Sözün kısası…

featured
Paylaş

Bu Yazıyı Paylaş

veya linki kopyala
Millet olarak 1800’lerden beri hak mücadelesi veriyoruz. Tanzimat dedik, Birinci, ikinci Meşrutiyet dedik çaba gösterdik. İğneyle kuyu kazdık. Bu çekişmeler içinde az daha vatanı kaybediyorduk. Vatan işgal edildi. Bir yiğit adam Mustafa Kemal çıktı, yedi düveline de yetti, padişahına da yetti, cemaatlerine de, işgalcilerle işbirliği yapan tarikatlarına da yetti. Hepsini temizledi, Cumhuriyet diye de bir rejim getirdi. Ey halkım dedi; bundan sonra Egemenlik Kayıtsız Şartsız sende. Gençliğine de; Cumhuriyeti biz kurduk, onu koruyup, kollayıp, yaşatacak olan da sizlersiniz dedi. Öğretmenlere, yeni nesil sizin eseriniz olacak dedi. Köylü de üretecek, milletin efendisi olacak dedi. Fabrikalar kurdu, yerli malları haftası düzenletti. Kapitülasyonları kaldırdı, kimseye muhtaç olmak yok, biz bize yeteriz dedi. Yobazlara, ajan yuvası yabancı okullara geçit yoktu. Dini, diyaneti, her türlü eğitimi millileştirdi, Milli Eğitim Bakanlığı’nın denetimine verdi. On yıl geçmeden yurdu, demir ağlarla, yollarla, fabrikalarla donattı…
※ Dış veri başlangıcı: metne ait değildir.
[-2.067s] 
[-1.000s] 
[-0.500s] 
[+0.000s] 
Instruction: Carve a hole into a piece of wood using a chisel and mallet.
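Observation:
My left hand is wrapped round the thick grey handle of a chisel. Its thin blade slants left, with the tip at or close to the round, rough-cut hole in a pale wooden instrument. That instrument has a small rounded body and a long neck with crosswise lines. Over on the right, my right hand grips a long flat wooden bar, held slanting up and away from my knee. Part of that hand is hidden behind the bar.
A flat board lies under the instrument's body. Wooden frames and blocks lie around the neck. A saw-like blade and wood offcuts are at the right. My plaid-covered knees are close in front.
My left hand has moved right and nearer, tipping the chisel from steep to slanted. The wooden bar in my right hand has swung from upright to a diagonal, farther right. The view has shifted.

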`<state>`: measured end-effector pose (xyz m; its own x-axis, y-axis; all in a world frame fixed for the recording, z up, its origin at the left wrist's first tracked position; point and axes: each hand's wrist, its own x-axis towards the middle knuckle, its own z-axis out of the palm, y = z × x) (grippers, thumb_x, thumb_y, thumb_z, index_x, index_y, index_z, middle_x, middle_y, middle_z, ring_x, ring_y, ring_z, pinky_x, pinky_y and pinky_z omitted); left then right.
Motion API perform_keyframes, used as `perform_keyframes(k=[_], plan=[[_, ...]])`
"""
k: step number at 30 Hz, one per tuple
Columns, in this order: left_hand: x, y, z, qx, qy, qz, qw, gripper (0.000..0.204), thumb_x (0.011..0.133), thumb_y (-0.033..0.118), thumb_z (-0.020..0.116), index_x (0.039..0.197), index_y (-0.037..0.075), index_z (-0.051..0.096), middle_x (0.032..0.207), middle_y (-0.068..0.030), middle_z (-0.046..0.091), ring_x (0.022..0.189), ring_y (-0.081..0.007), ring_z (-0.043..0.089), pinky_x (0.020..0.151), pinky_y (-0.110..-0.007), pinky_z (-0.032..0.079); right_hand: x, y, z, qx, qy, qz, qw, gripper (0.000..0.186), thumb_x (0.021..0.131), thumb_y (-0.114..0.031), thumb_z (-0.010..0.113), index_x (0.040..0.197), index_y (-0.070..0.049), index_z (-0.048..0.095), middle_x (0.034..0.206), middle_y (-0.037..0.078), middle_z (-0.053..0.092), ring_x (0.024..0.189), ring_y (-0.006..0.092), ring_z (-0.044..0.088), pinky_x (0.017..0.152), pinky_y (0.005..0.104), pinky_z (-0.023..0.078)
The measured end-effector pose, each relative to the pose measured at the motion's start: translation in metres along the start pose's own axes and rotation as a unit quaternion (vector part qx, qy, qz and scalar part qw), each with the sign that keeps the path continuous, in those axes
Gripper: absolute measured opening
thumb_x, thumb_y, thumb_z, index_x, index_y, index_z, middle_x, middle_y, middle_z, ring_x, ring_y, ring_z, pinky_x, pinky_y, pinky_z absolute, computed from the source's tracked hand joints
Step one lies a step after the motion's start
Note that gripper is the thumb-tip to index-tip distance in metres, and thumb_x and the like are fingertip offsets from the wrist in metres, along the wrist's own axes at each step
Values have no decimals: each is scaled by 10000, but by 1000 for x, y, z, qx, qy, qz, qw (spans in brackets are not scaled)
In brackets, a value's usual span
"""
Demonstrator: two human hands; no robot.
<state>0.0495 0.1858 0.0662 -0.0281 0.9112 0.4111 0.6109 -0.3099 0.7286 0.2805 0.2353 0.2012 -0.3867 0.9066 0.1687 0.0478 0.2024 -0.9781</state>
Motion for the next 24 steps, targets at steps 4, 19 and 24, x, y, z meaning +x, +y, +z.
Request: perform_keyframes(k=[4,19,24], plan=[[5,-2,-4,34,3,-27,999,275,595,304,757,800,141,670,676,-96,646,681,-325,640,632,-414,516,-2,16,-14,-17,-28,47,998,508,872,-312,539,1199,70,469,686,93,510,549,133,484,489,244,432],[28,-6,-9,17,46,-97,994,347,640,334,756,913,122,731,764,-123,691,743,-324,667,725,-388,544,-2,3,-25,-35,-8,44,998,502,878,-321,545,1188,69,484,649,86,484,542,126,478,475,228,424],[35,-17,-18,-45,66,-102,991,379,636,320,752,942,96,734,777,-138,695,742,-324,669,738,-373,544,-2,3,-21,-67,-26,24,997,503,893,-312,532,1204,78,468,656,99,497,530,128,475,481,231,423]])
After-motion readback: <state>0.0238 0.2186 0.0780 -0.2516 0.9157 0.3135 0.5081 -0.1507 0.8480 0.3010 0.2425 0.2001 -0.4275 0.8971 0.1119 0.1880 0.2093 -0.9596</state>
Bu gün, bize daha çok demokrasi, daha çok özgürlük, daha müreffeh bir hayat, Avrupa Birliği standartları vadeden 19 yıllık bir iktidarla 1876’ların ll. Abdülhamit dönemiyle yarış eder hale geldik. Gazeteciler, aydınlar, iktidarı eleştirenler içeride. Köylü, kendisine destek olması, sahip çıkması gereken ne kadar kurum varsa, hepsiyle icralık, kıtlık zamanlarının teröristleri. İşçi kesimi tamamen işverenlerin insafına bırakılmış, modern çağın köleleri. Memurlar huzursuz, yandaş sendikalarının, iktidar sahiplerinin tahakkümü altında. Emekliler yoksulluk sınırının çok altında sefalet hayatına mahkum. Bir ülke düşünün ki, çalışırken 1300 lira prim ödeyip de, emekliliğinde 1800 lira maaş alsın. On milyon işsiz, üniversite mezunları sokaklarda ve aldıkları kredileri ödeyemedikleri için devletiyle icralık. Yangın yerine dönen mutfaklar, açız diye bağıran insanlar…
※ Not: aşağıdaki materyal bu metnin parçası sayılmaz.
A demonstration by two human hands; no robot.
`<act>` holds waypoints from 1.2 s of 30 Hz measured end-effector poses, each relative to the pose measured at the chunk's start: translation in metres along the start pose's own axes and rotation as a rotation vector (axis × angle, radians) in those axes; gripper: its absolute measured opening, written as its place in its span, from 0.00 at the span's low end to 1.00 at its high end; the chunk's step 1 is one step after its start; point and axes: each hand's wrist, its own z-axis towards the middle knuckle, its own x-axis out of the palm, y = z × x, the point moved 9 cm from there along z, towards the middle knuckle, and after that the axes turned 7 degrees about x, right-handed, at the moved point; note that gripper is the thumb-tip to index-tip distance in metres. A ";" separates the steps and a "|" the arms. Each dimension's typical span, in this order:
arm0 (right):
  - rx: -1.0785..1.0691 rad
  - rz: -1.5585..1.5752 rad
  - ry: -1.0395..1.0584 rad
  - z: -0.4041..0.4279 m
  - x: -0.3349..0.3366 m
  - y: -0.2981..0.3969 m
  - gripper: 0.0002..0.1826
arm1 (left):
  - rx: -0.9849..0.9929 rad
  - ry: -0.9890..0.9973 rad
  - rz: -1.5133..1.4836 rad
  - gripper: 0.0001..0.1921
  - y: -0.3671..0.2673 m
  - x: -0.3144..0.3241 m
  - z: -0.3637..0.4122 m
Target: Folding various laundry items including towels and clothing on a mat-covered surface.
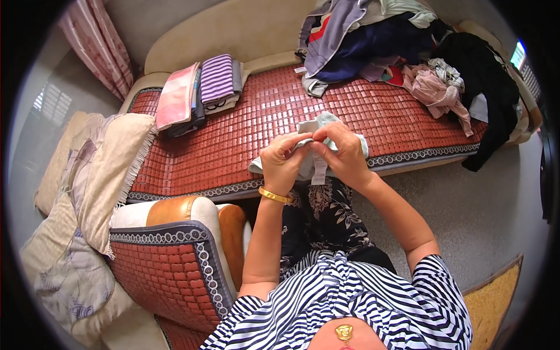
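My left hand [282, 162] pinches the edge of a pale grey-green garment [326, 118] between thumb and fingers. Close beside it, my right hand [343, 151] pinches the same edge, the fingertips of both nearly meeting. The cloth hangs and spreads below and behind my hands over the front edge of a sofa, and a white care label [319, 170] dangles from it. The garment's full shape is hidden by my hands. A yellow bangle [274, 195] circles my left wrist.
Folded clothes lie in two stacks, topped by a pink cloth [177, 96] and a purple striped one [217, 78], on the sofa's red tile mat [262, 105]. Heaped loose clothes [376, 43] lie at right. A padded armrest [175, 212] and fringed cover [118, 153] stand at left.
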 end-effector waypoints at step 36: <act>0.241 0.366 0.290 -0.003 0.007 0.016 0.05 | -0.167 -0.016 -0.260 0.13 -0.031 -0.020 -0.007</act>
1980 öncesinde ülkücü bir üniversite öğrencisi olarak komünizme karşı her gün mücadele verdik. Her gün sokak olaylarının ve çatışmaların içinde olduk ki, memlekete komünizm gelmesin diye…
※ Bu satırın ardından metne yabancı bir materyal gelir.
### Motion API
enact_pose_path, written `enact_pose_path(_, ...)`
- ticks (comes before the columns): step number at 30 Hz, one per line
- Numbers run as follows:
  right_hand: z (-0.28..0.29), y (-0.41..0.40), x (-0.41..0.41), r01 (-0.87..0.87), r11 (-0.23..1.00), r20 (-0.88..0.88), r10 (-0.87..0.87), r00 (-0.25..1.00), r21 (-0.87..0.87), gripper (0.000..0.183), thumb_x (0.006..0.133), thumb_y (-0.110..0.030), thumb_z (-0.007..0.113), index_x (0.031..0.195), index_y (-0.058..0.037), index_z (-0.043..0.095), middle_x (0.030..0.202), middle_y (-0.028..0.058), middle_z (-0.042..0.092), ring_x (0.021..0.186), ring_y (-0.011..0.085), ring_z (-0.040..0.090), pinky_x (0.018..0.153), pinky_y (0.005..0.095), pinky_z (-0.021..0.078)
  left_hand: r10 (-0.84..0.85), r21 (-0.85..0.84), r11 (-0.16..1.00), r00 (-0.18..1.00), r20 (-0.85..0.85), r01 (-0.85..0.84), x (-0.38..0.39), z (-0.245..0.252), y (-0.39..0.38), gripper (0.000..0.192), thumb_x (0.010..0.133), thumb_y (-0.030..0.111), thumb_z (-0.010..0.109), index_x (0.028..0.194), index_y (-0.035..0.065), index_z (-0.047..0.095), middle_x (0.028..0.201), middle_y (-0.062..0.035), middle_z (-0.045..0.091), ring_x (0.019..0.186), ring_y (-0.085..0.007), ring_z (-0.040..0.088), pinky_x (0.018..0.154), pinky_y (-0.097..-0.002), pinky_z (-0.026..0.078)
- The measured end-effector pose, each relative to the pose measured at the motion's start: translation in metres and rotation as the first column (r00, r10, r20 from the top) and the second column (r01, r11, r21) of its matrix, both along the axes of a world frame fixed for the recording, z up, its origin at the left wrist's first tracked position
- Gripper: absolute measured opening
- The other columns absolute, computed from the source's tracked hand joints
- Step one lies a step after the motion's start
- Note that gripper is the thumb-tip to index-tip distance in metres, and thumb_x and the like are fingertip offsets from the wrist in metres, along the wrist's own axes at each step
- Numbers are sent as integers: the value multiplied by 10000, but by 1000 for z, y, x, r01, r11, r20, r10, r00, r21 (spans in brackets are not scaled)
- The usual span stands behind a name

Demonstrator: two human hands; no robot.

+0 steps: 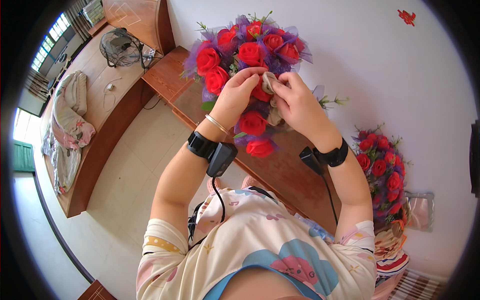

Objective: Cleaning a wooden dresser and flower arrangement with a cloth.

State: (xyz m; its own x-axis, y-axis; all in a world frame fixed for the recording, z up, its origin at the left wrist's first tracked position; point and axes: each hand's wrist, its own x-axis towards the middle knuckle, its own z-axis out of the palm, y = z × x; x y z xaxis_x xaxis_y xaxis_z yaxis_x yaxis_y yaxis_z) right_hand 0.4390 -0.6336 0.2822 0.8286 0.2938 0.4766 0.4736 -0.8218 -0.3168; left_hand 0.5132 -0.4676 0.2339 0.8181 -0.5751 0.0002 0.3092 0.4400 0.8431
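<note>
A large bouquet of artificial red roses [251, 53] with purple mesh wrapping [275, 65] stands on a brown wooden tabletop against the wall. My right hand [302, 103] pinches a greyish-beige cloth [268, 82] between thumb and fingers. The cloth's lower part hangs beneath that hand, beside the lower roses. My left hand [236, 93] is at a rose [261, 92] in the bouquet's middle, partly covered by both hands. Its thumb and fingers are close together at the petals, but whether they grip one is hidden. Each wrist wears a black strap with a cabled device.
A second rose bouquet [380, 165] stands at the right by the wall, near a clear packet [420, 212] and folded textiles [392, 258]. On the curved wooden desk [112, 90] at left are a black fan [122, 47], a white cable, and a crumpled floral cloth [67, 116].
</note>
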Motion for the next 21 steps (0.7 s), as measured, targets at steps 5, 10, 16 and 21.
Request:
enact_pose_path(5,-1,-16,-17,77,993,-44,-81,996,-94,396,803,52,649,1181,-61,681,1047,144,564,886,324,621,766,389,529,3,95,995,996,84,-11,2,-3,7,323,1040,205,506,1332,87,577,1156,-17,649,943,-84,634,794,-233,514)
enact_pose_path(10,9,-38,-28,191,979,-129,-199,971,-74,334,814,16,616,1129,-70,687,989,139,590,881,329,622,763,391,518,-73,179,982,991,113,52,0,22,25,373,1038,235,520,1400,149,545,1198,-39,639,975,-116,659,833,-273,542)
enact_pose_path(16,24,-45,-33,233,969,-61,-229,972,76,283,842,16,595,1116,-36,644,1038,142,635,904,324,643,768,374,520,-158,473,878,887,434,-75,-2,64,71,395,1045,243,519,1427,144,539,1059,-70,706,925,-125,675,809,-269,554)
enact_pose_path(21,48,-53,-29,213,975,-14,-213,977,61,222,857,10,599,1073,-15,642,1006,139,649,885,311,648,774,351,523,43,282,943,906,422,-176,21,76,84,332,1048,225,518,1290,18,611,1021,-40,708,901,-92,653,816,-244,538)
Kapitalizm dünyayı öyle sardı ki, kapalı rejimler ve komünist sistemler nefes alamadı. 1990’larda kendiliğinden yıkıldı. Kanunlarımız önünde en büyük suçlardan biri komünist olmaktı. Yasal partisi ve teşkilatları yasak olduğu için hepsi illegaldi. Şimdi ülkeye bakıyorum, eğer önüne devletçilik ve komünist rejim seçeneği koyulsa 85 milyonun en az 20 milyonu derhal kabul eder. İnsanlar ev kiralarını, faturalarını ödeyemiyor, beslenme ihtiyaçlarını gideremiyor, en temel hakları olan, yaşama haklarından emin değiller. “ Devlet bana başımı sokacak bir yer göstersin, karnımı doyursun, ihtiyaçlarımı gidersin ben ona köle olayım” diyebilecek milyonlarca insan oluştu ülkemizde…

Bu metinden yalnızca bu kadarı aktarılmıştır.